- **Task brief**: Reproduce word for word the lines between those holding "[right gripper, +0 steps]" and "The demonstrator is", inclusive, and nothing else from the data below.

- **Data shown**:
━━━━━━

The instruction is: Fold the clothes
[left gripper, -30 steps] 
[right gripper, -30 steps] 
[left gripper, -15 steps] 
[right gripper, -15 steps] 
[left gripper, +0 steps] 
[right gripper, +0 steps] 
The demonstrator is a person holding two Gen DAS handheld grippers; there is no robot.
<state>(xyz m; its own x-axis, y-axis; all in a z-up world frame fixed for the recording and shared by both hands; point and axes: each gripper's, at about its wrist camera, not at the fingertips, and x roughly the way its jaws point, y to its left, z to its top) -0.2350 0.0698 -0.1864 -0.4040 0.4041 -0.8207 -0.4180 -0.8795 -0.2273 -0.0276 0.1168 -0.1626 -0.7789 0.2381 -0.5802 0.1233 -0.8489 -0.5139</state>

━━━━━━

- **Reply**:
[right gripper, +0 steps] 
The demonstrator is a person holding two Gen DAS handheld grippers; there is no robot.

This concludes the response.